The red is a result from the affect of a warm, humid climate weathering acid crystalline rocks on rolling hills over a long period of time, but the intensely imbalanced ratio of clay to silt, sand, and organic matter is a remnant from a past marked by terribly inconsiderate agricultural practices, where all the nutrients were stripped from the soil and none were replenished.
It’s like any relationship. If you do nothing but extract value, without putting in value, the relationship will fail. Drive your car for years without an oil change. Take your spouse for granted for years without investing in their well being. Withdraw from your bank account, without making a deposit. Reciprocation is always required for any relationship to be mutually beneficial for the long term.
The earth is no different. Everything we need to survive and build a society comes from the earth. We collectively tend to approach that relationship with a very one sided perspective. We mine, drill, cut, burn, pave, harvest, and repeat while rarely giving back. It has its consequences. Think dust bowl.
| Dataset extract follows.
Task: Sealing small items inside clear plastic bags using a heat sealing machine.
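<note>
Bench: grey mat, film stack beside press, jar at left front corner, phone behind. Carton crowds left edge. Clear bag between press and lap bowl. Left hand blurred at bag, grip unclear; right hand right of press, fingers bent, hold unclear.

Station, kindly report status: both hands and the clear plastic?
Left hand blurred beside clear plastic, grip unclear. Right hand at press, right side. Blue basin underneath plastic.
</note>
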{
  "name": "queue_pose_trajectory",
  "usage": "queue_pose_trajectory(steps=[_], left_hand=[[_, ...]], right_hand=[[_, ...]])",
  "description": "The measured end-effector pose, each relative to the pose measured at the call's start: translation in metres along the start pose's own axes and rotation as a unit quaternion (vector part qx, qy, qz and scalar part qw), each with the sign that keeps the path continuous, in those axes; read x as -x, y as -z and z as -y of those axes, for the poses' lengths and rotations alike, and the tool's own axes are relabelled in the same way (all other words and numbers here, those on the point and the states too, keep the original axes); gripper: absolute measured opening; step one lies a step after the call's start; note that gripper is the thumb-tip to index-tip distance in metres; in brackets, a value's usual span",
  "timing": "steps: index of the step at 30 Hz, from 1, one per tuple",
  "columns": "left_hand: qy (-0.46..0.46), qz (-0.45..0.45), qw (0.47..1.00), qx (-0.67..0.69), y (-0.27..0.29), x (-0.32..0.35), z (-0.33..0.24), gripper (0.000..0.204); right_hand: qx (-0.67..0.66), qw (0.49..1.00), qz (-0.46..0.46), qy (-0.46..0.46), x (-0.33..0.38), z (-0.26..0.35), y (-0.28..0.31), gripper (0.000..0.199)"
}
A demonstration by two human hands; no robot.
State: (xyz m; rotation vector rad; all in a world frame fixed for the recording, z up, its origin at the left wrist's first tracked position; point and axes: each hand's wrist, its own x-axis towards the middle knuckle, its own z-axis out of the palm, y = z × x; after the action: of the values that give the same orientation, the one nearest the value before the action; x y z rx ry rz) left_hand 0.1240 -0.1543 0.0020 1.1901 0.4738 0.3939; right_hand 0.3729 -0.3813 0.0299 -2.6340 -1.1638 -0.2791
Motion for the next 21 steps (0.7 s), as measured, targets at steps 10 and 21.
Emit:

Some indigenous cultures had this figured out and nourished their environment with regenerative practices to maintain a sort of dynamic equilibrium, but most large scale agriculture has a long history of extraction only resulting in soil devoid of the ability to further support and produce life. Even small scale operations add up to have a big impact (slash and burn tactics of subsistence farms in the Amazon are a surprisingly potent contributor to deforestation).
The answer to this is to replenish your soil after you harvest your crops. Compost is good, but a crucial element that is finally gaining traction on a larger scale is cover cropping. Cover crops are crops that aren’t harvested for sale, but are planted purely to give back to the soil. They are crops that prevent erosion. They shade the soil and its micro-organisms creating habitable conditions for things like worms that actively improve the soil, while also providing a great habitat for our beneficial insects and pollinators. They have root systems that excrete exudates to feed micro-organisms (who help build good soil). Those root systems can go deep to bring unavailable nutrients closer to the surface and some can even host special bacteria that create the incredibly necessary element Nitrogen in a form that plants can use to grow healthy green leaves that can in turn use the sun to create energy to feed those big juicy heirloom tomatoes you love.
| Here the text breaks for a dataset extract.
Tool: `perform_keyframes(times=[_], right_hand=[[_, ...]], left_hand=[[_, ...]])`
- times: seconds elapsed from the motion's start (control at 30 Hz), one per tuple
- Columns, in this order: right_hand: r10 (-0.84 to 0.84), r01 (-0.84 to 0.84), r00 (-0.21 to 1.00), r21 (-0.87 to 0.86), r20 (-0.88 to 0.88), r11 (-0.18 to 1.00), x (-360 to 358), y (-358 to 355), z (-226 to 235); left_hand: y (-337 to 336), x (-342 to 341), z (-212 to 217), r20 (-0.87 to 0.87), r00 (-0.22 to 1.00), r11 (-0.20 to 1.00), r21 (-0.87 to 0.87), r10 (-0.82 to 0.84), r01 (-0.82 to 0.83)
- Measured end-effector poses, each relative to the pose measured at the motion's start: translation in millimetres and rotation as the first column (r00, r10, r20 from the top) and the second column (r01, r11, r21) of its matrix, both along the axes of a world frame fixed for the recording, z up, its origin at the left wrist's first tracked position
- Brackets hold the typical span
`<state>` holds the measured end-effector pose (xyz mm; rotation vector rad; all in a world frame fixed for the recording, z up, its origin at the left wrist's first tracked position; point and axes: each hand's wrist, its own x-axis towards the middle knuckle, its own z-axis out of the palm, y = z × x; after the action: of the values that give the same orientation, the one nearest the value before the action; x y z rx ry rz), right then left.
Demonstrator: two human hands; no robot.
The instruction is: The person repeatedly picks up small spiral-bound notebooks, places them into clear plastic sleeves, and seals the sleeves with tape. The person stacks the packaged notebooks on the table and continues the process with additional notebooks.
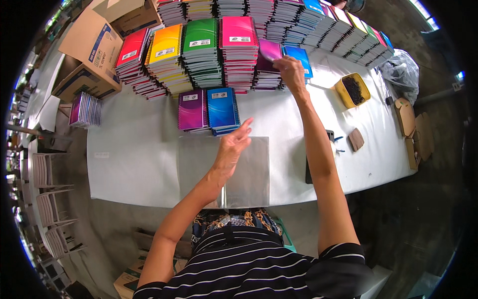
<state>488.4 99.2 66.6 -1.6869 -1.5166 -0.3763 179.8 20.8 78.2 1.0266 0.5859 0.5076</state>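
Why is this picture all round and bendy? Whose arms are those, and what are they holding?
There's no robot here, just a person with bare hands. A wide fisheye camera on the person's head looks down, so straight edges curve. On the white table are stacks of colourful spiral notebooks, clear plastic sheeting and a yellow tub of dark bits. The right hand seems to pinch a purple notebook on a stack. The left hand, fingers open, holds nothing I can see.
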Motion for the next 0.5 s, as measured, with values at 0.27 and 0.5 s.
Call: perform_keyframes(times=[0.27, 0.5], right_hand=[[0.316, 0.417, 0.264, 0.403, -0.912, 0.815, 3.5, -22.1, -9.1], [0.25, -0.246, 0.965, 0.052, -0.085, 0.968, -157.4, -141.5, 3.7]], left_hand=[[24.2, 56.8, -4.6, 0.122, 0.993, 0.952, -0.304, 0.003, 0.034], [55.6, 34.3, 1.7, 0.244, 0.956, 0.893, -0.448, 0.166, -0.041]])
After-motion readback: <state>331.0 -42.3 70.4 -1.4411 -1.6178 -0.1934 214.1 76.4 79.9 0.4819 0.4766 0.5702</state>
Finally, when you mow them down and till or hoe them in, they add a bunch of organic matter into the soil, further feeding the micro-organisms that will in turn convert the cover crop into nutrients and organic matter that turn clay or sand into loose, rich soil filled with all the yummy nutrients that will make your cash crop or your kitchen garden, the healthiest it has ever been.
Some cover crops like Sunn Hemp, and Winter Rye have a thing called allelopathy. That means they excrete a chemical that prevents any other plant or weed from growing near it. This fact can be used to a gardener’s advantage, because after tilling in these crops, those chemicals don’t completely break down for 2 weeks. No weed seed will successfully germinate in that area, but transplanted seedlings will be fine. Therefore, it’s the perfect opportunity to plant your transplants and give them a 2 week head start over any weedy competition, so all the energy in the soil only goes to the crops you want to cultivate and none to the weeds.
We grow cover crops every year and I can’t tell you how much it has improved our soil. Areas that were clay rich and compacted used to just grow weak plants if anything and hold moisture so bad that we had puddles and ponds everywhere because clay doesn’t drain. Now, we have rich organic matter-filled soil that drains well, is loose enough for roots to easily grow through, and is filled with nutrients the plants need to live a healthy life, be strong, and fight off diseases and pests.
We tend to use Sunn Hemp and Buckwheat in the summer and Crimson Clover, Winter Peas, Vetch and Tillage Radish in the winter. These things are climate specific, so reach out to your local master gardeners club, your University extension agency, or your local garden supply place to find out which cover crops are right for your situation.
I promise it will make your garden a much happier place.